Joyce prende la vita delle persone comuni, compresa la sua e quella di chi lo frequentava, e ne fa materiale da romanzo: attraverso la rappresentazione del suo uomo comune e l’osservazione al microscopio delle sue azioni quotidiane, sembra suggerire che la vita di tutti nasconde le potenzialità di un capolavoro, esattamente come quella di un eroe mitologico. Il suo è un romanzo radicato nella quotidianità, che diventa un poema epico. Nelle azioni ordinarie che ci accomunano tutti trova la celebrazione della vita di ogni giorno che descrive nel modo più onesto e fedele possibile, senza censure o filtri letterari. A una che si rifiutava di leggere il suo romanzo, Joyce rispose che “Se Ulisse non vale la pena di essere letto, allora la vita non vale la pena di essere vissuta”.
Libro tra i più divisivi della storia della letteratura, Ulisse è tanto ostico che ancora oggi è necessario farsi guidare nella lettura dai molti “manuali” che gli sono stati dedicati.

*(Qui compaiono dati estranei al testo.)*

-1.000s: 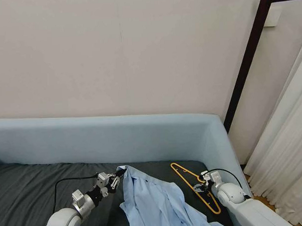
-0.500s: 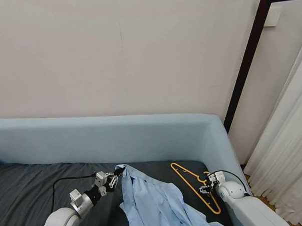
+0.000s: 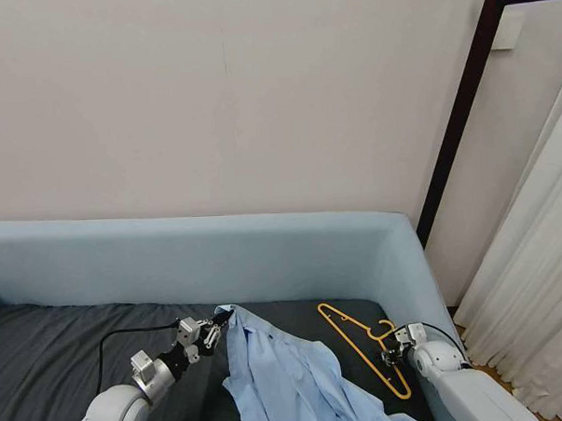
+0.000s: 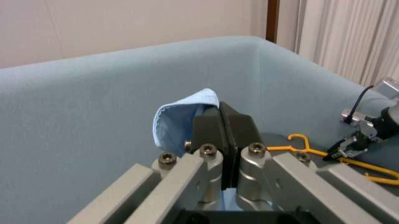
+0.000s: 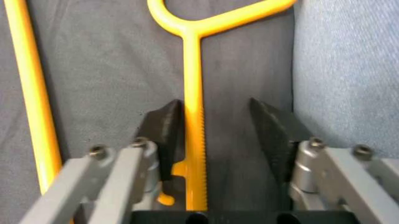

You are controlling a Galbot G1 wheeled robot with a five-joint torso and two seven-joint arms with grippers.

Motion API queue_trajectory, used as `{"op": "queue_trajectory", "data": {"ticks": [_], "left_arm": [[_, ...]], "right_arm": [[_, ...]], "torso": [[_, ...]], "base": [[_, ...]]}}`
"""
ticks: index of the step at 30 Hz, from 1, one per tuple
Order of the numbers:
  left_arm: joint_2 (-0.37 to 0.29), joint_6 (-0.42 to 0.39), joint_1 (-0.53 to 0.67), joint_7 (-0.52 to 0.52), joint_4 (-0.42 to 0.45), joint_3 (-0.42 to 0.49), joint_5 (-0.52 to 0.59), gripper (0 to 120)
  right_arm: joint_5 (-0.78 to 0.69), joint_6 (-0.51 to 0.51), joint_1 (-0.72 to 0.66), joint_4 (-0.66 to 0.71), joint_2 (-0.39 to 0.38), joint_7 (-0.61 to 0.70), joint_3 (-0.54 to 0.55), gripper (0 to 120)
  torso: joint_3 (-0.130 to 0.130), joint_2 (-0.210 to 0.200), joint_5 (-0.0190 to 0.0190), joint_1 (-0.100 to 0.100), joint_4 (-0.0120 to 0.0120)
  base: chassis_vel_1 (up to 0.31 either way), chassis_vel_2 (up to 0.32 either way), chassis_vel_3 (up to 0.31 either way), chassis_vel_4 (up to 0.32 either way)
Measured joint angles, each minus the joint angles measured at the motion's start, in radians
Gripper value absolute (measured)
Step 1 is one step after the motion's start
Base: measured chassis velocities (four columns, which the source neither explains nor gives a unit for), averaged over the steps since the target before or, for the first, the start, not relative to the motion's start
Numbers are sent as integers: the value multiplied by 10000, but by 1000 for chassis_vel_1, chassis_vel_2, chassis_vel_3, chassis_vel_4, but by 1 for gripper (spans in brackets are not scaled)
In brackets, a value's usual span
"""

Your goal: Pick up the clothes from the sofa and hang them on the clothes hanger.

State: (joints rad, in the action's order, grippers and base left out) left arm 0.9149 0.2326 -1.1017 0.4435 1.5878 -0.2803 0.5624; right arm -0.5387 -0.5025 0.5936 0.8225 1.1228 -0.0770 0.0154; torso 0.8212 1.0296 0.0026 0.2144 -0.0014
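A light blue shirt (image 3: 288,378) lies crumpled on the dark sofa seat (image 3: 63,341). My left gripper (image 3: 212,334) is shut on the shirt's collar edge (image 4: 181,114), which sticks up past the pressed-together fingers (image 4: 223,133). An orange hanger (image 3: 366,347) lies flat on the seat to the right of the shirt, its hook near the sofa's right arm. My right gripper (image 3: 392,351) is down at the hanger's hook end, open, with the hanger's neck (image 5: 194,116) running between its two fingers, close to one finger (image 5: 165,133).
The light blue sofa back (image 3: 190,261) and right arm (image 3: 405,270) wall in the seat. A dark post (image 3: 459,119) and white curtains (image 3: 536,293) stand to the right. The seat's left half is bare dark fabric.
My right gripper has slid a little rightward along the hanger toward the sofa arm. My left gripper stays shut on the collar, barely moved.
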Motion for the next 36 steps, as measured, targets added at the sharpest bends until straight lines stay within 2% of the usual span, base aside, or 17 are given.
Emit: {"op": "queue_trajectory", "data": {"ticks": [1, 4, 11, 15, 21, 25, 26, 29, 31, 32, 36], "left_arm": [[0, 0, 0, 0, 0, 0, 0, 0], [24, 18, 37, 2, -52, -1, 22, 0], [31, 34, 32, 6, -65, -8, 39, 0], [15, 35, 24, 11, -64, -37, 58, 0], [-24, 4, 161, 13, -57, -36, 190, 0], [-122, -29, 341, 17, -110, 87, 280, 0], [-122, -29, 341, 17, -110, 87, 280, 0], [-290, -54, 533, 48, -154, 234, 382, 0], [-449, -84, 681, 116, -180, 352, 474, 0], [-449, -84, 681, 116, -180, 352, 474, 0], [-720, -114, 939, 195, -193, 605, 615, 0]], "right_arm": [[0, 0, 0, 0, 0, 0, 0, 41], [130, 12, 25, 85, -7, -2, 135, 26], [507, 94, 109, 126, -23, -90, 271, 5], [944, 332, 205, 256, -90, -107, 371, 5], [1063, 1022, 466, 1320, -499, 268, 473, 5], [715, 2213, 1011, 3245, -1282, 567, 350, 5], [715, 2213, 1011, 3245, -1282, 567, 350, 5], [514, 3006, 1897, 5030, -2051, 705, -6, 5], [792, 3463, 2764, 6223, -2581, 696, -356, 5], [792, 3463, 2764, 6223, -2581, 696, -356, 5], [1963, 3961, 4189, 7792, -3263, 369, -1015, 5]], "torso": [[0, 0, 0, 0, 0], [0, 0, 0, 0, 1], [0, 0, -1, 0, -1], [0, 0, 0, 0, 0], [0, 0, 1, 1, -3], [0, 0, 0, 1, 2], [0, 0, 0, 1, 2], [0, 0, -1, 0, 1], [-1, 1, -1, 0, -3], [-1, 1, -1, 0, -3], [-2, 1, 0, 0, -3]], "base": [[0, 0, 0, 0], [0, 0, 0, 0], [0, 0, 0, 0], [0, 0, 0, 0], [0, 0, 0, 0], [0, 0, 0, 0], [0, 0, 0, 0], [0, 0, 0, 0], [0, 0, 0, 0], [0, 0, 0, 0], [0, 0, 0, 0]]}}
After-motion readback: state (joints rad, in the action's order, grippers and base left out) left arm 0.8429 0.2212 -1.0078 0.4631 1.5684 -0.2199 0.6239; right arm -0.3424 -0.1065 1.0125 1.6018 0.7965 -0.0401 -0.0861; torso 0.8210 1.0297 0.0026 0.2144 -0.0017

Per orientarsi tra le sue pagine si possono seguire le indicazioni dell’autore stesso (con la sua chiave di lettura omerica) per affrontare quello che è considerato come in assoluto il romanzo più difficile da terminare, data la costante sfida intellettuale che rappresenta. Ogni lettore dovrebbe trovare le proprie chiavi di lettura, come l’autore stesso avrebbe forse voluto. Rispetto a tutte le altre opere letterarie che descrivono la vita comune, Ulisse lo fa nel modo più onesto possibile. Per questo i lettori di tutto il mondo che hanno trovato la propria interpretazione del romanzo, insieme ai semplici curiosi del Bloomsday, continuano a celebrare il 16 giugno come il giorno in cui Leopold Bloom divenne un eroe comune e, con lui, tutti noi.